According to a recent report titled “Economic Comparison of White, Green, and Black Flat Roofs in the United States” to be published by the U.S. Department of Energy's Lawrence Berkeley National Laboratory in an upcoming volume of the journal Energy and Buildings, while insulating green roofs are aesthetically pleasing and a decent source of bragging (how many of your neighbors are growing plants on top of their townhouses?) they’re also less cost-effective over a 50 year lifespan, more high-maintenance, and do not offset climate change in the same manner as their white-coated brethren.
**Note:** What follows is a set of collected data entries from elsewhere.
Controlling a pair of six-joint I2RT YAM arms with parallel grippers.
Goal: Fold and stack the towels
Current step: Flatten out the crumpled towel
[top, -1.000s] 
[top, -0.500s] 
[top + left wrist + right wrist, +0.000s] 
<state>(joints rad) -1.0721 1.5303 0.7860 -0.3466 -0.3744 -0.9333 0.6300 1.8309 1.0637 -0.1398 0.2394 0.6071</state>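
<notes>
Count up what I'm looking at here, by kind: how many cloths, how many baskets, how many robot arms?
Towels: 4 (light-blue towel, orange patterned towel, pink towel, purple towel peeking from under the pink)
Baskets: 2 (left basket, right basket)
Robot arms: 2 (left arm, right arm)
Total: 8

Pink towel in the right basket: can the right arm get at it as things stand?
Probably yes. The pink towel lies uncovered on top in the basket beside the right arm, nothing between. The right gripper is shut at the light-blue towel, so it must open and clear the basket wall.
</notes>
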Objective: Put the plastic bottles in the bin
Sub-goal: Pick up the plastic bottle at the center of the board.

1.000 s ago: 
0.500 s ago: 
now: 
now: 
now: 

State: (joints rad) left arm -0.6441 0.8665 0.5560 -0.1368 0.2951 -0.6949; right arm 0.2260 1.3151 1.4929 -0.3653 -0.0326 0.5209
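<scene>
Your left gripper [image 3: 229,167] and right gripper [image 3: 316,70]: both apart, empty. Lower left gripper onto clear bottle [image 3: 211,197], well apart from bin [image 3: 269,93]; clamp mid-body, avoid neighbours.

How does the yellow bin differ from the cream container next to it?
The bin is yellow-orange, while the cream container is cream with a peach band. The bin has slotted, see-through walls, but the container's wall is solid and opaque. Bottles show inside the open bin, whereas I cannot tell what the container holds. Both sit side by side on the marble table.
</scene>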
In fact, solar-refective white roofs are three more times effective at countering global warming in cities than green roofs according to the study.
Still, green roofs are a far superior alternative to black roofs and, when it comes down to it, can help homeowners better save on energy bills than white roofs can as a leafy cover insulates a building during the cold months and keeps heat out in the summer.
To be clear, the study examined 22 commercial flat roof projects and did not take into consideration flat and non-flat roofed residential properties although the lessons learned from zeroing in on commercial buildings can certainly be carried over to single-family homes and multi-family developments.
An abstract of the study boils it down to a choice between global warming and “local environmental benefits:”
Owners concerned with global warming should choose white roofs, which are three times more effective than green roofs at cooling the globe. Owners concerned with local environmental benefits should choose green roofs, which offer built-in stormwater management and a ‘natural’ urban landscape esthetic. We strongly recommend building code policies that phase out dark-colored roofs in warm climates to protect against their adverse public health externalities.
In Chicago’s July 1995 heat wave a major risk factor in mortality was living on the top floor of a building with a black roof. White doesn’t win out over black by that much in economic terms, so government has a role to ban or phase out the use of black or dark roofs, at least in warm climates, because they pose a large negative health risk.